• **The task**: Starting at the top of the records below, write out each line exactly as it stands, stopping after the line with "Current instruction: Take"; exclude the pictures.

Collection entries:
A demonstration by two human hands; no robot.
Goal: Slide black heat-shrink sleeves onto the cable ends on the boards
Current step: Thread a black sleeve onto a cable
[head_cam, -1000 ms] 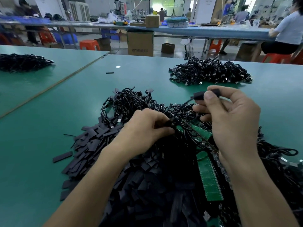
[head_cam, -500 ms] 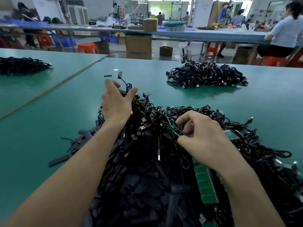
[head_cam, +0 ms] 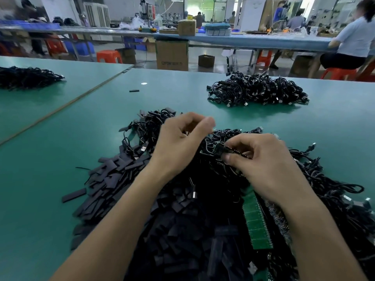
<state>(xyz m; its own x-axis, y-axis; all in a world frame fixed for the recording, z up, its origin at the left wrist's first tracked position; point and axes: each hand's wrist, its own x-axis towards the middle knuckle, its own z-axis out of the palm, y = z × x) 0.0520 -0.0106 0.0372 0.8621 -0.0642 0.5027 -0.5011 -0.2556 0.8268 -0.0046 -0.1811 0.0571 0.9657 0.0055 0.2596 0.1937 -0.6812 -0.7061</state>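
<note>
In the head view, your right hand (head_cam: 263, 159) is curled over the far end of the green board strip (head_cam: 256, 224). Its fingers (head_cam: 230, 158) are clamped on the dark, pin-lined end, where thin black cables (head_cam: 209, 144) come off it. Pinching there probably keeps one cable end steady and raised out of the tangle, so a sleeve has something firm to slide onto.

Your left hand (head_cam: 180, 142) hovers just beside it, a little farther out, with the fingers (head_cam: 206, 121) curled in and the thumb meeting the forefinger. That part is blurred, so I cannot tell whether you have a sleeve pinched there or nothing at all.

The loose black sleeves (head_cam: 117, 175) lie heaped on the bench (head_cam: 40, 159) under and to the left of your left forearm. That suits the job, since the feeding hand has a short reach. The rest of the strip runs back under your right wrist and rests on the pile.

One stray sleeve (head_cam: 134, 90) lies well apart, farther up the bench. A separate heap of cables (head_cam: 257, 92) sits beyond your hands, possibly finished work.
</note>
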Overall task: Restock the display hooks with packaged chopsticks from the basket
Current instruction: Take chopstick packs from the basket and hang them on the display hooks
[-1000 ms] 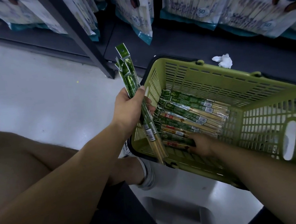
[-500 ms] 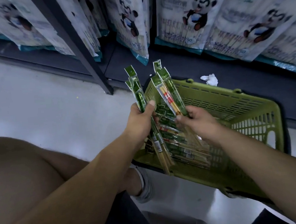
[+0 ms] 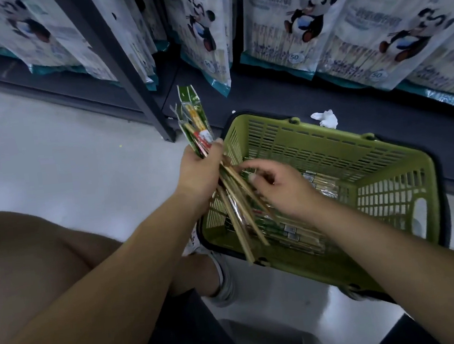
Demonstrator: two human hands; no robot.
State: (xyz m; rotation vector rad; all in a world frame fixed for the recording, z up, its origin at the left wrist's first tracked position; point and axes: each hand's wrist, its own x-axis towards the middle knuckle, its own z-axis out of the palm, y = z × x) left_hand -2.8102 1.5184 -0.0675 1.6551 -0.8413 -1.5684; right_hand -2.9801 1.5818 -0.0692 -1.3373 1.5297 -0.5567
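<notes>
From the head view, the left hand [image 3: 200, 169] has its fingers wrapped tight round a bunch of chopstick packs [image 3: 195, 124], header ends up, likely gathered for hanging. The right hand [image 3: 283, 188] hovers at their lower ends with fingers loosely curled; I cannot tell whether it pinches one. More packs [image 3: 291, 232] lie in the green basket [image 3: 329, 144] on the floor.

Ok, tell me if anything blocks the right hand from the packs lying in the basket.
Nothing visible does. The right hand hovers over the packs in the basket; the bundle the left hand grips hangs just left of it.
</notes>
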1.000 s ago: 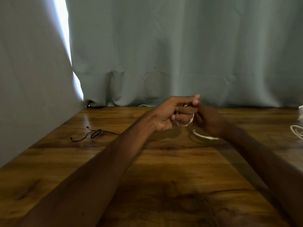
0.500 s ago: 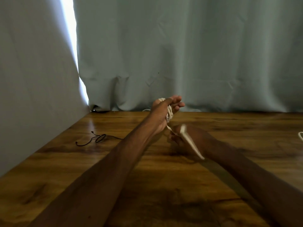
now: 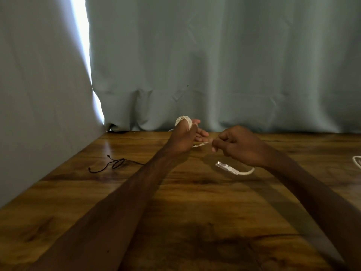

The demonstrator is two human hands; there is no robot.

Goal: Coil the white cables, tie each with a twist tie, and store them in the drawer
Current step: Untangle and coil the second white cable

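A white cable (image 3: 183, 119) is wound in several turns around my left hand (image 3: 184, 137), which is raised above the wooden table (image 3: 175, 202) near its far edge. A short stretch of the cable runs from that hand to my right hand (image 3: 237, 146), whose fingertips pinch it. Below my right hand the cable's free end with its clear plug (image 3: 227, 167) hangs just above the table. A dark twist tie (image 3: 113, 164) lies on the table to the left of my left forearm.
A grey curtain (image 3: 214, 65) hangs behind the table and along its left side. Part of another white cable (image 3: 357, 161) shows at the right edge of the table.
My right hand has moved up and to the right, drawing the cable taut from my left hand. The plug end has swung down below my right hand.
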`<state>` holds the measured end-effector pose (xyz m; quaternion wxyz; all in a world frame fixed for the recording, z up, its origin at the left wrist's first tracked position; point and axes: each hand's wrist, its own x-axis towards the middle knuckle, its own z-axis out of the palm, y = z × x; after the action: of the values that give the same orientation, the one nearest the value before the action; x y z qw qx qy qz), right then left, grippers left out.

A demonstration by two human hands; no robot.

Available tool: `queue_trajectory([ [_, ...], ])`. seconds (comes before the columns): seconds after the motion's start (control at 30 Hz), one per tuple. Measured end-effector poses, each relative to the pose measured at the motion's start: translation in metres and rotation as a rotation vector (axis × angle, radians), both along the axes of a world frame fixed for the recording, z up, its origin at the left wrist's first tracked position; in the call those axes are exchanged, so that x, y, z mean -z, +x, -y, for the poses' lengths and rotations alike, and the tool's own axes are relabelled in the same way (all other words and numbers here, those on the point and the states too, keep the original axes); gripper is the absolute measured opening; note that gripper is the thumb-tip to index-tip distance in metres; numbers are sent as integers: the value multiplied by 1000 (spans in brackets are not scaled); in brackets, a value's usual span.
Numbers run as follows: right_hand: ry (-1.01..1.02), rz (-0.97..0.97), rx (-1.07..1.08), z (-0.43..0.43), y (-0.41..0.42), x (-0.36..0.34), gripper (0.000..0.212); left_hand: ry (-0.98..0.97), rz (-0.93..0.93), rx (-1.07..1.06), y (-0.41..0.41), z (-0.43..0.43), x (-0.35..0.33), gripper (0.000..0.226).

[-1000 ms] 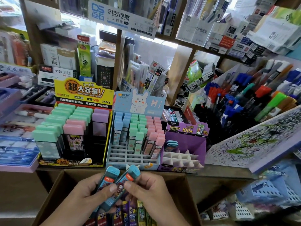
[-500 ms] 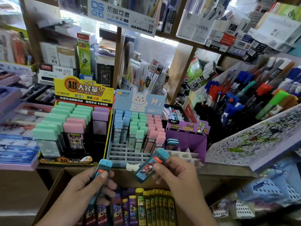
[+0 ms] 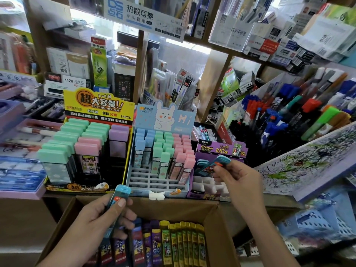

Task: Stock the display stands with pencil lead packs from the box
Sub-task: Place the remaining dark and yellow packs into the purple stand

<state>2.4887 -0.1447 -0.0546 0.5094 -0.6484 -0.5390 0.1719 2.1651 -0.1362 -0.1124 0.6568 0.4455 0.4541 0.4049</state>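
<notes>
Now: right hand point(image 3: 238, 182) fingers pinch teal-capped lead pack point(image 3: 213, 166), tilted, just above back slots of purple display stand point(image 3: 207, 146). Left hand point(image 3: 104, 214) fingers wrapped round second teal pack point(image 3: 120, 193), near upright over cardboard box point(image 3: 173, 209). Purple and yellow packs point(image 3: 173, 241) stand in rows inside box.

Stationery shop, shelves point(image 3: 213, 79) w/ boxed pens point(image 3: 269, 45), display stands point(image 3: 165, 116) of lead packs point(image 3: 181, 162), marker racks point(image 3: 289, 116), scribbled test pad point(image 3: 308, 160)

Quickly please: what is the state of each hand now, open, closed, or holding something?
Left hand: holding a blue-capped pack over the box.
Right hand: pinching a second pack at the purple stand.
</notes>
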Motion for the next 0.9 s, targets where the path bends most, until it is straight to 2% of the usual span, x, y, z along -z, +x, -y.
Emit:
queue_trajectory([
  [0.23,-38,50,-6,-18,-3,10,16,-1,26,5,-3,-2,3,31],
  [0.33,-98,178,8,-23,-4,14,10,-7,33,11,-3,-2,4,31],
  [0.53,-184,382,68,-30,-7,24,18,-6,33,16,-3,-1,5,29],
  [0.73,-182,350,87,-31,-8,27,22,-12,39,19,-4,-2,5,27],
  [0.9,-134,297,125,-21,-15,23,12,-8,45,27,-5,-2,6,32],
])
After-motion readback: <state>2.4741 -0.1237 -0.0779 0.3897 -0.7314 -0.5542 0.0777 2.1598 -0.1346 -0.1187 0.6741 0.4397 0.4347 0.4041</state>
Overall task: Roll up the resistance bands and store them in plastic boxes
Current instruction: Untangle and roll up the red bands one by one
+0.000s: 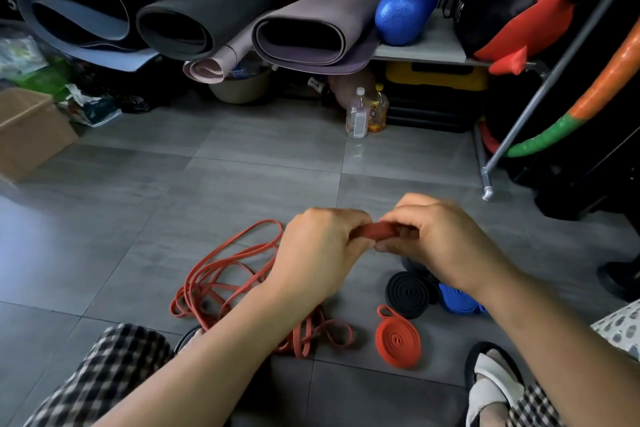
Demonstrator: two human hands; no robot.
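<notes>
so the left hand (322, 253) and right hand (440, 246) are both pinching a red band (379, 230), its flat stretch running sideways left-to-right between them, up above the rolled red coil (398, 340); the bottle label (359, 122) way past that coil is unreadable.

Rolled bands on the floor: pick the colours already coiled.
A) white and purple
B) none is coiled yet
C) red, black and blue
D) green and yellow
C: a red coil, a black coil and a blue roll lie on the tiles, while the left hand and right hand pinch another red band.
</notes>
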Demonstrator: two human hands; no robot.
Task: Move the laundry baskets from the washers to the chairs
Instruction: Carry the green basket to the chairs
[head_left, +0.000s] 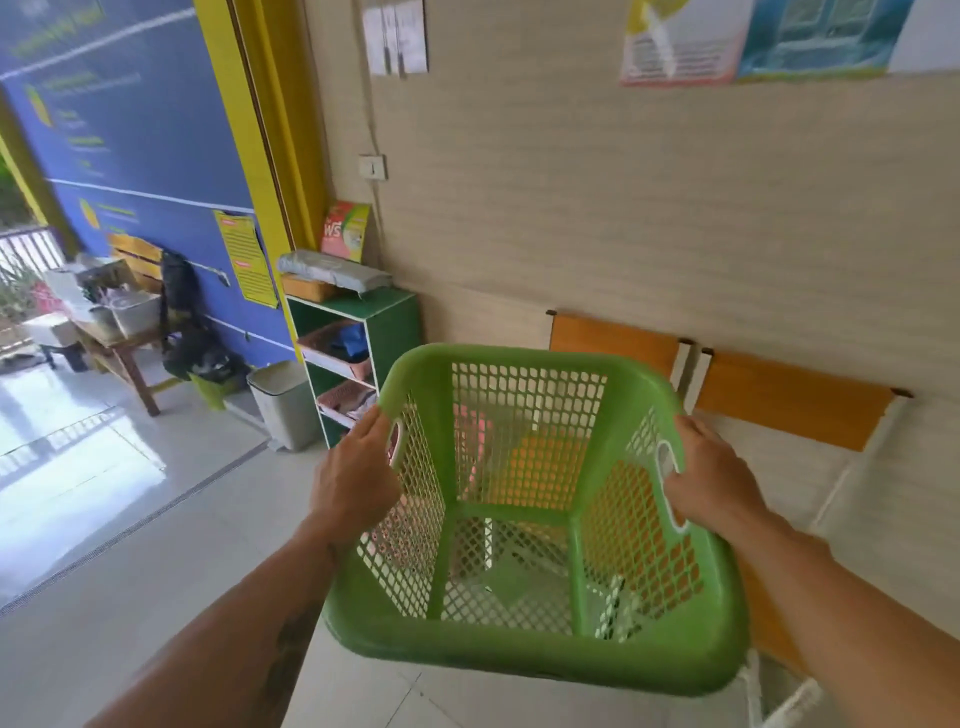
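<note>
- Orange wood-backed chairs (789, 397) on white metal frames: set side by side against the beige wall, beyond and below the hands. One orange seat shows through the basket's lattice directly under the hands, and is judged to be where the load will be set down.
- Green perforated plastic laundry basket (519, 654): empty and carried between the two hands, its mouth tipped toward the wearer. It hangs over the chair seat, off the tiled floor; whether its base touches the seat cannot be told. The two-sided hold probably keeps the wide, light shell level and lets it be lowered squarely.
- Green open-fronted shelf unit (389, 322): against the wall, beyond and to the left of the left hand, with pink trays inside.
- Grey lidded bin (285, 405): on the floor just left of the shelf unit, well apart from the hands.
- Left forearm (249, 613) and right forearm (857, 597): both reach forward, spread to the basket's width.
- Left hand (358, 478): grasps the basket's left rim at the handle slot, thumb up along the rim, fingers wrapped round the outer wall.
- Right hand (711, 478): grasps the opposite rim, back of the hand uppermost, fingers hooked into the handle slot.
</note>
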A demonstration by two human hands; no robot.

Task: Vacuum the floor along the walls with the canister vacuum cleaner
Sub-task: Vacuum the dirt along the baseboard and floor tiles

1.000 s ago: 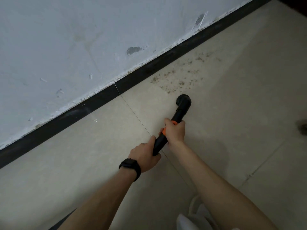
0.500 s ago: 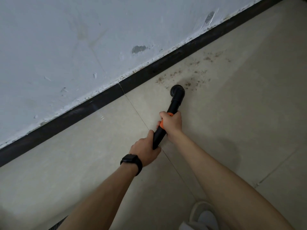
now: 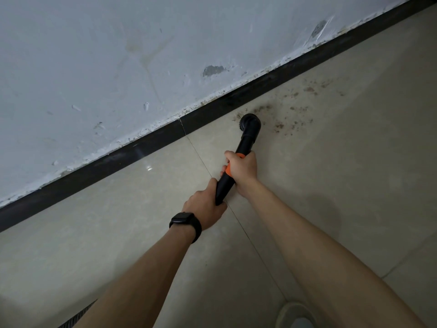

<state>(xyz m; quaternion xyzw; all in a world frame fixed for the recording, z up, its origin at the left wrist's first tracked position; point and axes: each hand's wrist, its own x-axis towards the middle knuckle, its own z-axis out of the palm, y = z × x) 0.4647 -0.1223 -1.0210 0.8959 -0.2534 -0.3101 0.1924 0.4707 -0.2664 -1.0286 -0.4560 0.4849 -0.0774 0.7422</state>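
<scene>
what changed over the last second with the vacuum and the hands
The vacuum nozzle slid forward toward the baseboard, into the near edge of the brown debris. Grips are unchanged: the left hand and right hand hold the wand as before.

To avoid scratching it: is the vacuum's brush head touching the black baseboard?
Apart. The head view shows a narrow strip of dirty floor between the brush head and the black baseboard.

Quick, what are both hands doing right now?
Left hand: closed, gripping the wand's rear end.
Right hand: closed, gripping the wand farther forward.
</scene>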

• **Result of this exercise**:
A demonstration by two human hands; no robot.
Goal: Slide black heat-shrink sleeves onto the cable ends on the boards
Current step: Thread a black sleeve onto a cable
[head_cam, -1000 ms] 
[head_cam, -500 ms] 
[head_cam, +0 ms] 
<state>(xyz m; its own x-axis, y-axis; all in a world frame fixed for the recording, z up, its origin at the left wrist's first tracked position; point and axes: each hand's wrist, its own x-axis towards the middle knuckle, its own z-axis out of the palm, y = z × x) 0.0520 -0.0106 0.0372 0.8621 -0.0642 0.5027 -0.5011 -0.2556 0.8268 -0.0046 -0.1811 0.0571 0.9657 0.0055 0.2596 0.1937 -0.6812 -0.7061</state>
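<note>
In the head view, your right hand (head_cam: 263, 159) is curled over the far end of the green board strip (head_cam: 256, 224). Its fingers (head_cam: 230, 158) are clamped on the dark, pin-lined end, where thin black cables (head_cam: 209, 144) come off it. Pinching there probably keeps one cable end steady and raised out of the tangle, so a sleeve has something firm to slide onto.

Your left hand (head_cam: 180, 142) hovers just beside it, a little farther out, with the fingers (head_cam: 206, 121) curled in and the thumb meeting the forefinger. That part is blurred, so I cannot tell whether you have a sleeve pinched there or nothing at all.

The loose black sleeves (head_cam: 117, 175) lie heaped on the bench (head_cam: 40, 159) under and to the left of your left forearm. That suits the job, since the feeding hand has a short reach. The rest of the strip runs back under your right wrist and rests on the pile.

One stray sleeve (head_cam: 134, 90) lies well apart, farther up the bench. A separate heap of cables (head_cam: 257, 92) sits beyond your hands, possibly finished work.
</note>
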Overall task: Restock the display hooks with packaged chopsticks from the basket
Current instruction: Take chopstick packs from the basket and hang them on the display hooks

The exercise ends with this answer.